簡単に言えば、山ほどある本を私なりの考え方でまとめた

――なるほど。まえがきでは「誰もが簡単に読めて、ヒトラーの全体像を理解できるような『ヒトラー入門書』のようなものがあれば便利だと思い、本書を書こうと思ったのです」という理由も挙げられていますね。一方で、ドイツ現代史の専門でないのにこのテーマに手を出すと、ちょっと危ないな、いろいろ突っ込まれそうだなという意識はありませんでしたか?

舛添 それはありました。だから、この本は内外の専門家による膨大な研究に依拠していることをあとがきでも断っています。私自身の海外での研究や国際政治の理論なども取り入れましたので、少しはオリジナリティがあるかもしれません。
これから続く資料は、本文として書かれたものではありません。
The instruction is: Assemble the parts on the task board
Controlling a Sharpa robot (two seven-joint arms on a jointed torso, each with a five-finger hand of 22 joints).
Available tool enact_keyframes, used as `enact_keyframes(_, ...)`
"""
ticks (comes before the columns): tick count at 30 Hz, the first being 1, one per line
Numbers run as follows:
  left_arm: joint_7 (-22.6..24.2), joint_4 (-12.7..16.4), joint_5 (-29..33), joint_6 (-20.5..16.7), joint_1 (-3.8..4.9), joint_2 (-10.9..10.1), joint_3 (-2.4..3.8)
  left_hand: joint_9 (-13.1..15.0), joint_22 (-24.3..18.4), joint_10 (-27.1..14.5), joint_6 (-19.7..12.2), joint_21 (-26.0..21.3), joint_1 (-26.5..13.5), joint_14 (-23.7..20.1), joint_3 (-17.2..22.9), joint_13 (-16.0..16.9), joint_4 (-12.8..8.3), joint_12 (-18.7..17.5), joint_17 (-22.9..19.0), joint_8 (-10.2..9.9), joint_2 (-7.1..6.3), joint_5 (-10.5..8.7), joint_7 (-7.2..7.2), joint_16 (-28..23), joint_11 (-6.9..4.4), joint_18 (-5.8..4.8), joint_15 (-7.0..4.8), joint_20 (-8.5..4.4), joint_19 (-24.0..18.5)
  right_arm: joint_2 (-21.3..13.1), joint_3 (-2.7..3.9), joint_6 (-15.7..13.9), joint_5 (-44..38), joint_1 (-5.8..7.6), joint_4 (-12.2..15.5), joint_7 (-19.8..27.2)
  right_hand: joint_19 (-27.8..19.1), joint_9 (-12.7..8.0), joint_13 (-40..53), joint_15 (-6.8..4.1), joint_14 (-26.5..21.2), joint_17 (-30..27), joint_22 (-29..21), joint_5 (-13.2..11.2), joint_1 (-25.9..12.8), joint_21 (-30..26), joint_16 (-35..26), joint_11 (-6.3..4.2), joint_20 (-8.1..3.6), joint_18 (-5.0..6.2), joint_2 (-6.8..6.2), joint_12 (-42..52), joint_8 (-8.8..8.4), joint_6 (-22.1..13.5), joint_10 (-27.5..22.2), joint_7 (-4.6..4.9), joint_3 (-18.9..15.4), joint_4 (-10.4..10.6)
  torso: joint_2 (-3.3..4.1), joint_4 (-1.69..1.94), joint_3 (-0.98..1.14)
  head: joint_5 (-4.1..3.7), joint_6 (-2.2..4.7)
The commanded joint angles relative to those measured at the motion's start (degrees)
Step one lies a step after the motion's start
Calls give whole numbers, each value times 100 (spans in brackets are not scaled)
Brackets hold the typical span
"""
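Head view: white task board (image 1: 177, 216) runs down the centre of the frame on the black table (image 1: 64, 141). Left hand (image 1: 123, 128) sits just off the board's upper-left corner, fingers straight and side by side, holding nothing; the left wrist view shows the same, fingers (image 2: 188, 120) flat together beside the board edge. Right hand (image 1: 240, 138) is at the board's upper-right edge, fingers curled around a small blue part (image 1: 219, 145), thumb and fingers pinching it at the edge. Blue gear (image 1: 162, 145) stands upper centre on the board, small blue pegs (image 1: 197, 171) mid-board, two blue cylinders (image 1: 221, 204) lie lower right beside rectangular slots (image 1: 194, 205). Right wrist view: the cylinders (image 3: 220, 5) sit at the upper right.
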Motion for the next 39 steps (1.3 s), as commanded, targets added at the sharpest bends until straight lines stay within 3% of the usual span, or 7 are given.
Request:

簡単に言えば、もう山ほどある本を私なりの考え方でまとめたということです。

 ただ、ネットのラジオ番組でヒトラーについて連続してしゃべる機会があった時に、聞き手の女性記者からは「えっ、そんなことがあったんですか?」の連発で、ラジオのリスナーたちも知らないことばかりだった。

『ヒトラーの正体』(小学館新書)のゲラ

――ネットラジオというのは、どういった番組ですか?

舛添 中国資本の「Himalaya」というアプリで配信した番組です。ヒトラーについて、ユダヤ人のホロコースト(大虐殺)や雄弁に演説する姿、ベルリンオリンピックの記録映画『オリンピア』(レニ・リーフェンシュタール監督)で知っている人もいるかもしれません。各人が抱くヒトラーのイメージは多様で、断片的だと思うんですね。
 
 私はヒトラーやナチスの専門家ではありません。しかし、研究者としてヨーロッパ政治外交史を専攻し、大学では政治学や国際関係史を講義するなかで、ナチズムに言及せざるを得ない場面が多々ありました。これはやはり、全体像を示したほうがいいと。